Without the images, write out the whole listing exactly.

Provided material Start Marker

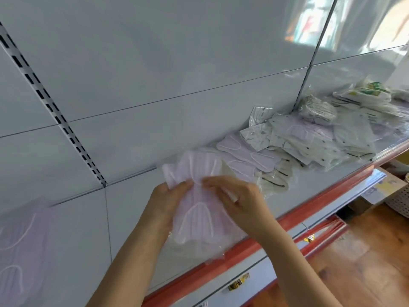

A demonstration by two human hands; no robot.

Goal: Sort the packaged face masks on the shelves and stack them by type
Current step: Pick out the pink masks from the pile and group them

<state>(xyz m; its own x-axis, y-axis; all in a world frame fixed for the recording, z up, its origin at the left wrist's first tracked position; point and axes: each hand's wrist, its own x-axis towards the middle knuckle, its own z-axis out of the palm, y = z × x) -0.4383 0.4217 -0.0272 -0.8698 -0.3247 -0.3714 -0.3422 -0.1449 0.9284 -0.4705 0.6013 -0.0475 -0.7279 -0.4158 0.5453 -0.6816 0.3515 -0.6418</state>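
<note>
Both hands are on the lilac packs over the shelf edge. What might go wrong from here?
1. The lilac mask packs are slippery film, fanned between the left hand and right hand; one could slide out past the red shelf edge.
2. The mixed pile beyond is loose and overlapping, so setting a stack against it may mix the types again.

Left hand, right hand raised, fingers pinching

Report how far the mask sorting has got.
Done: little; a few lilac packs lie together on the shelf. In hand: left hand and right hand grip a bunch of lilac masks. Left: the mixed dotted and white heap.
</note>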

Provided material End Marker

• Answer space:
A demonstration by two human hands; no robot.

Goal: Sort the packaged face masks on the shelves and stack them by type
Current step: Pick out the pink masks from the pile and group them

<state>(xyz m; its own x-axis, y-axis; all in a world frame fixed for the recording, z up, its origin at the left wrist's first tracked position; point and axes: each hand's wrist, its own x-axis towards the middle knuckle, its own z-axis out of the palm, y = z × x) -0.4383 0.4217 -0.0272 -0.8698 -0.3247 -0.3714 -0.3422 -0.1449 0.9284 -0.4705 0.6013 -0.0475 -0.7279 -0.4158 0.5453 -0.6816 0.3515 -0.6418</state>
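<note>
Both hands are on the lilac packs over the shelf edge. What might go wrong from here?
1. The lilac mask packs are slippery film, fanned between the left hand and right hand; one could slide out past the red shelf edge.
2. The mixed pile beyond is loose and overlapping, so setting a stack against it may mix the types again.

Left hand, right hand raised, fingers pinching

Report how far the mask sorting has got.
Done: little; a few lilac packs lie together on the shelf. In hand: left hand and right hand grip a bunch of lilac masks. Left: the mixed dotted and white heap.
</note>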

Here is where the answer stops.